9. Em sua opinião, atualmente quais são os maiores “pecados” no exercício do poder público? Abuso de poder político ou econômico? Corrupção (aparentemente) generalizada? Quais outros desvios o sr apontaria? Djalma Pinto – Uma verdadeira compulsão para ataque ao dinheiro da população e para atuação do agente público com desvio de finalidade. O procedimento com segunda intenção de quem exerce o poder é uma anomalia que gera a completa subversão das prioridades exigidas pela população. Está na base de toda sorte de abuso praticado no exercício do cargo público. Isso fica bem visualizado na distribuição dos recursos e autorização de obras para agraciados políticos com pomposas justificativas para acobertar o real propósito, quase sempre nocivo ao interesse público.

10. As redes sociais transformaram-se em um poderoso instrumento de se fazer política com a participação direta do cidadão que tem acesso a elas. Porém nas últimas eleições o que se viu foi um excesso de mentiras, notícias falsas, agressões verbais não só a militantes de todas as bandeiras como (e principalmente) a candidatos. Qual a sua opinião a respeito desse tema? Deve haver algum tipo de regulamentação que coíba os excessos ou estes podem até ser encarados como um exercício da livre expressão ainda que exagerada?

Djalma Pinto – A Constituição, ao assegurar a liberdade de expressão, também garante o direito de resposta e de indenização por dano material, moral ou à imagem.
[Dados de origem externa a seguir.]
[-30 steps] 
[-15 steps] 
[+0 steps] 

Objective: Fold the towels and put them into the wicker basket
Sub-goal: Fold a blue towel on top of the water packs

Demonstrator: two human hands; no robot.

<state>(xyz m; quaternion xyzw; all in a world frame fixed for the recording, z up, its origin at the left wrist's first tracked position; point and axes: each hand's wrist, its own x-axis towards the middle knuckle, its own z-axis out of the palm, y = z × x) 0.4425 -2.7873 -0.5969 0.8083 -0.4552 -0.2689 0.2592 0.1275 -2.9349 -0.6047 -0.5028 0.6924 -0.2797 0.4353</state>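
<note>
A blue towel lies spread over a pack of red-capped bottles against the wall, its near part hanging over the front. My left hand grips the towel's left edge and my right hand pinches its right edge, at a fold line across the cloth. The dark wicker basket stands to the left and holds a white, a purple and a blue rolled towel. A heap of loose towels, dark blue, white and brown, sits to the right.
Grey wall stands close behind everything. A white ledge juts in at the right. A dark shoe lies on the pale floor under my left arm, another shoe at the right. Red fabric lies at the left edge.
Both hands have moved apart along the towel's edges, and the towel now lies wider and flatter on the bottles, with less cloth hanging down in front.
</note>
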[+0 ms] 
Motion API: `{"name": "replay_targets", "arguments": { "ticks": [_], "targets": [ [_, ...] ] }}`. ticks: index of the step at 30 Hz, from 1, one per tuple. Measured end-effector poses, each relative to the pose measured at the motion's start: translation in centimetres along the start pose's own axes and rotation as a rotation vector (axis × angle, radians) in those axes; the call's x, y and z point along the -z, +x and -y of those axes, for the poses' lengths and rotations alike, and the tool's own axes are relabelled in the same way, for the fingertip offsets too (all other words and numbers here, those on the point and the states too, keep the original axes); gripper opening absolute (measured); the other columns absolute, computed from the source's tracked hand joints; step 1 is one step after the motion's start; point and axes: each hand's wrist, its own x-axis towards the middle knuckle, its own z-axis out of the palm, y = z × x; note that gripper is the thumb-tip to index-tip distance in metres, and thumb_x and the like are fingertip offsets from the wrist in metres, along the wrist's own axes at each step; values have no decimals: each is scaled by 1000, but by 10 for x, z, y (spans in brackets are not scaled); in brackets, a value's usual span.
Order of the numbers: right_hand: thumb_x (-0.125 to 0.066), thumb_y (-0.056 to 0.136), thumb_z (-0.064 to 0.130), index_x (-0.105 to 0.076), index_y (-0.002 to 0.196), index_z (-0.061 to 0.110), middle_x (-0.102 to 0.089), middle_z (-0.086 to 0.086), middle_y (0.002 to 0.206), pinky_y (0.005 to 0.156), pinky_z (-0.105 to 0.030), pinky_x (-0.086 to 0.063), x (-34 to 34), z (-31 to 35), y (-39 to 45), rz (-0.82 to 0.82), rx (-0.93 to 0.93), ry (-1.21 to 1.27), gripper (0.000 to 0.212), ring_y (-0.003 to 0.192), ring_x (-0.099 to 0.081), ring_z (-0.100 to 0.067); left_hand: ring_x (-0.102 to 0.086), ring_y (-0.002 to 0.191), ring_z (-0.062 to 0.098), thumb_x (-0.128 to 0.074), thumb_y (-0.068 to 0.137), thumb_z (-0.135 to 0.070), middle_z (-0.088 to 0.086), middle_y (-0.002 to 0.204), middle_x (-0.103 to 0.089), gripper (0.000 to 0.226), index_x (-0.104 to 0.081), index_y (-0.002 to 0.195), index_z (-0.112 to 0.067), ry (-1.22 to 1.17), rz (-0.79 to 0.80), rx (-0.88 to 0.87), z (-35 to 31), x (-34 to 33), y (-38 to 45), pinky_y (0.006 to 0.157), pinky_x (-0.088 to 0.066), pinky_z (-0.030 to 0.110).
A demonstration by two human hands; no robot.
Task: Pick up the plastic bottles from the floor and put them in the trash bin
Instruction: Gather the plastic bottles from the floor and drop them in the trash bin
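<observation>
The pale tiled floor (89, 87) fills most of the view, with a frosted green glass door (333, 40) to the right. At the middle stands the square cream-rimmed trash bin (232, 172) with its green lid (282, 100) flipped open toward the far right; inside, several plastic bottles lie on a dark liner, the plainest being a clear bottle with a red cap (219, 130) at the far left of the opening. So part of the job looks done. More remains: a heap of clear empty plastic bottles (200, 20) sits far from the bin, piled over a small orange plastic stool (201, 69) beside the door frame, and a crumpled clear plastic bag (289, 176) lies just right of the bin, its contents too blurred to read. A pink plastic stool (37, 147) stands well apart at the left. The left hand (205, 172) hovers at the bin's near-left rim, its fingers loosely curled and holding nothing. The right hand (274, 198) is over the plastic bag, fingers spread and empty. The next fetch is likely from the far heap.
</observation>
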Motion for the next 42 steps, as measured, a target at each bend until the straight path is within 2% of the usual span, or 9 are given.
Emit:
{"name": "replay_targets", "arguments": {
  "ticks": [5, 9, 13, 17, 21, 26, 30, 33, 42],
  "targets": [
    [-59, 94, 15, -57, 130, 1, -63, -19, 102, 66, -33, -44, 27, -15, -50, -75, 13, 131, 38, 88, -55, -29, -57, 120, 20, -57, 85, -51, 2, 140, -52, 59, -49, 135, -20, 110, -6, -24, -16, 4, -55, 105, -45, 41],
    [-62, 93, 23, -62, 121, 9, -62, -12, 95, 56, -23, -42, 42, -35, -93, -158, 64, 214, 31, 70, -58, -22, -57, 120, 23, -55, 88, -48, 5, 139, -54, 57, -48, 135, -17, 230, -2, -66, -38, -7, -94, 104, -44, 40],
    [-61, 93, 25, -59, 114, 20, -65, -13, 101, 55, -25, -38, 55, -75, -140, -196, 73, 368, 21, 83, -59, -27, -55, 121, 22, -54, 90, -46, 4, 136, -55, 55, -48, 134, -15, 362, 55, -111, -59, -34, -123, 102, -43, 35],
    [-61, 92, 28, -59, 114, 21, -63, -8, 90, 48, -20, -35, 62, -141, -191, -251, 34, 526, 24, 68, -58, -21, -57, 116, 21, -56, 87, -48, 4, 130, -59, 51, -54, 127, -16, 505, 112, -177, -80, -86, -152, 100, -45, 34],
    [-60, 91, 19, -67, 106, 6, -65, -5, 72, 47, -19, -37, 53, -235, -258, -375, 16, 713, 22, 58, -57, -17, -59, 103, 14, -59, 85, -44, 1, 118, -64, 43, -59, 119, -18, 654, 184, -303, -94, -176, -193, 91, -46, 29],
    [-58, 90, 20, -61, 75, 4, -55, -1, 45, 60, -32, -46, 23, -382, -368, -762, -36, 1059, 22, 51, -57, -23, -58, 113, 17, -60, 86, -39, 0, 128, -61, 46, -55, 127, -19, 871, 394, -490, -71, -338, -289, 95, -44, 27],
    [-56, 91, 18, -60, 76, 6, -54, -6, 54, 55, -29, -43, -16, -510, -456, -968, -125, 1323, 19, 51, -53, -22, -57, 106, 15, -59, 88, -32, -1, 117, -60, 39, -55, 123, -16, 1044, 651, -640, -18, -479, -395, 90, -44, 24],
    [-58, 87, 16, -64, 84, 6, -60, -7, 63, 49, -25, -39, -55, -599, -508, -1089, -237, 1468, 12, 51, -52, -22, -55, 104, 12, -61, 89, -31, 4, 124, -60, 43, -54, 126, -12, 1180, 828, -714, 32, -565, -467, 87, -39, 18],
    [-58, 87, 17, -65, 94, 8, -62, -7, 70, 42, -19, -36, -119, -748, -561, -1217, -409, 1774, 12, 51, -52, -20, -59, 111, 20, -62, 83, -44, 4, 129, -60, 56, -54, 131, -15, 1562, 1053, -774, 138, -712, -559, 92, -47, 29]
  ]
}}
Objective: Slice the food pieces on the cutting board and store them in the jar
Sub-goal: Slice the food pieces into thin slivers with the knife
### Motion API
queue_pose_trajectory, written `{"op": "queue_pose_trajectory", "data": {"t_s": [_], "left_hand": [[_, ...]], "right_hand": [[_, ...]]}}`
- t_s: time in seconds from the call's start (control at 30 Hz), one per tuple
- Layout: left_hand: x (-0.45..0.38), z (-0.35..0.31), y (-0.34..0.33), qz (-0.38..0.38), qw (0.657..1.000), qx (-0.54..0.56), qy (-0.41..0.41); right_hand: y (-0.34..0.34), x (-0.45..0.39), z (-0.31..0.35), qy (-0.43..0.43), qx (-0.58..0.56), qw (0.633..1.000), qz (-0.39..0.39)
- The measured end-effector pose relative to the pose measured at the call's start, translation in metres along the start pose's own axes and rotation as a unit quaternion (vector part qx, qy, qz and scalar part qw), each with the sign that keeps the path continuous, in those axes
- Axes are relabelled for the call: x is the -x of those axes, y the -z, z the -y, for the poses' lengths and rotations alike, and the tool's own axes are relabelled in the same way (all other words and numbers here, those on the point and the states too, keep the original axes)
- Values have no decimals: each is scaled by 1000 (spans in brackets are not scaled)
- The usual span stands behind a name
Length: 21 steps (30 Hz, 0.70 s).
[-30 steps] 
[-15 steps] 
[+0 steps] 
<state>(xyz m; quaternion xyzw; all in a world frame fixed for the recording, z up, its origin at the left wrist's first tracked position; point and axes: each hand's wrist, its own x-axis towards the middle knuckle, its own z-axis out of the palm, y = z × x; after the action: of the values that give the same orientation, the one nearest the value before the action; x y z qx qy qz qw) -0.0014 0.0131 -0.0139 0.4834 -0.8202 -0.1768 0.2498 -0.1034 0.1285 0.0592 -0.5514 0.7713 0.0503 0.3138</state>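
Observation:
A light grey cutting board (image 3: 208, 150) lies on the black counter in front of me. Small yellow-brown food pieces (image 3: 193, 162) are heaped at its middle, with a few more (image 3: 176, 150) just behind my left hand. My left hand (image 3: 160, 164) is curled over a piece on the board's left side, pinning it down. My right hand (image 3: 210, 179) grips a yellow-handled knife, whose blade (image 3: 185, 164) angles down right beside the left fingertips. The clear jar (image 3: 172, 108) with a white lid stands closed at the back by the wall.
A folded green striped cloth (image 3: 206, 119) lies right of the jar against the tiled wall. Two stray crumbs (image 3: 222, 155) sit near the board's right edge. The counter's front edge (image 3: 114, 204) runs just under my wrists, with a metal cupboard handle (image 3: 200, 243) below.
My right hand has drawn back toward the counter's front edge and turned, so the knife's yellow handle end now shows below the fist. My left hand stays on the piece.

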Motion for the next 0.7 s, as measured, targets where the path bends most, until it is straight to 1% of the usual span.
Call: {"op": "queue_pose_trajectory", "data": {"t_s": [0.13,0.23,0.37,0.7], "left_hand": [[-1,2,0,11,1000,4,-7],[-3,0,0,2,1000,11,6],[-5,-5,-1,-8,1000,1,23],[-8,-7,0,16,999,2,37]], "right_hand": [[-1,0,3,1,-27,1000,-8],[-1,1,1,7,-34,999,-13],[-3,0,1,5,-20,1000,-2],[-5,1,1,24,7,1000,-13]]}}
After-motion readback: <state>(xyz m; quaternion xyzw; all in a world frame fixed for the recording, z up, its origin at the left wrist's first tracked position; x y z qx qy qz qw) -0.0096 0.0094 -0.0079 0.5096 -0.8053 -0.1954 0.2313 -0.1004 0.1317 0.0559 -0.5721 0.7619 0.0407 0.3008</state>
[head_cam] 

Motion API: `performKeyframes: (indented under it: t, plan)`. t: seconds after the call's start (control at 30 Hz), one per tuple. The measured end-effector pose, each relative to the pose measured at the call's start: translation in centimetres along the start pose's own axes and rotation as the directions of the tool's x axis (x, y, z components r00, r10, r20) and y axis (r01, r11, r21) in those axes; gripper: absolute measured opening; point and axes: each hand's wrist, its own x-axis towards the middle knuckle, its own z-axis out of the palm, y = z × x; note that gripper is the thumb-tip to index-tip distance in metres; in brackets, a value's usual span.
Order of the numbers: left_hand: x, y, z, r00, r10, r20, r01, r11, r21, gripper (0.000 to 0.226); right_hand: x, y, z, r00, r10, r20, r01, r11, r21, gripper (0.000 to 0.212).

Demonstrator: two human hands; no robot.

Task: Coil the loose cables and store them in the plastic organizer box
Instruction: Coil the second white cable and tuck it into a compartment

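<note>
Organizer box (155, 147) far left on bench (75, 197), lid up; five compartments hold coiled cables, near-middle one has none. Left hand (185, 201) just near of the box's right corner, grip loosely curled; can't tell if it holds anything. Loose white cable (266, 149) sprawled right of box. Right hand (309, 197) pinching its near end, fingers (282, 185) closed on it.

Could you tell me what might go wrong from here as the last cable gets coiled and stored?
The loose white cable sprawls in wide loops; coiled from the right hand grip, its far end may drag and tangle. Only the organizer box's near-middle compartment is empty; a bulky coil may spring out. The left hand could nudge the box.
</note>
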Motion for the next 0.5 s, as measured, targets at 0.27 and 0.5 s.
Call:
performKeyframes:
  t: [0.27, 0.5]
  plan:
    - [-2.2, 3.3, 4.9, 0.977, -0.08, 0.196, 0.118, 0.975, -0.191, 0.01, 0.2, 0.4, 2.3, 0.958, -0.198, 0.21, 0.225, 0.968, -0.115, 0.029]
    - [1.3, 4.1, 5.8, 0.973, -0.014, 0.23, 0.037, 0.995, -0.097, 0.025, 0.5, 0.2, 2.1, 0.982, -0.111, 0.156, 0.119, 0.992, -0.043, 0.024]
Quando falta educação para a convivência social, dentro de um padrão mínimo de civilidade, a convocação da Justiça para impor sanção é um instrumento eficaz para conter e inibir os excessos. A sociedade precisa conscientizar cada um de seus integrantes de que o poder político é um instrumento para a realização do bem comum. Ninguém nele pode se perpetuar nem agir para satisfação de interesses de parentes e correligionários. O profissionalismo da Administração, com a redução do espantoso volume de cargos à disposição de quem conquista o poder, e a exemplar punição de quem pratica ilicitude, no exercício de função pública, podem contribuir para o arrefecimento da disputa. Inclusive, para acabar com a sensação de ser, na verdade, o cofre o grande alvo.

Djalma Pinto é autor, entre outros, dos livros, Comentários à Lei da Ficha Lima, Distorções do Poder, Marketing, Política e Sociedade, Pos-graduado em Direitos Humanos, Governabilidade e Cultura da Paz pela Universidad de Castilla-La Mancha.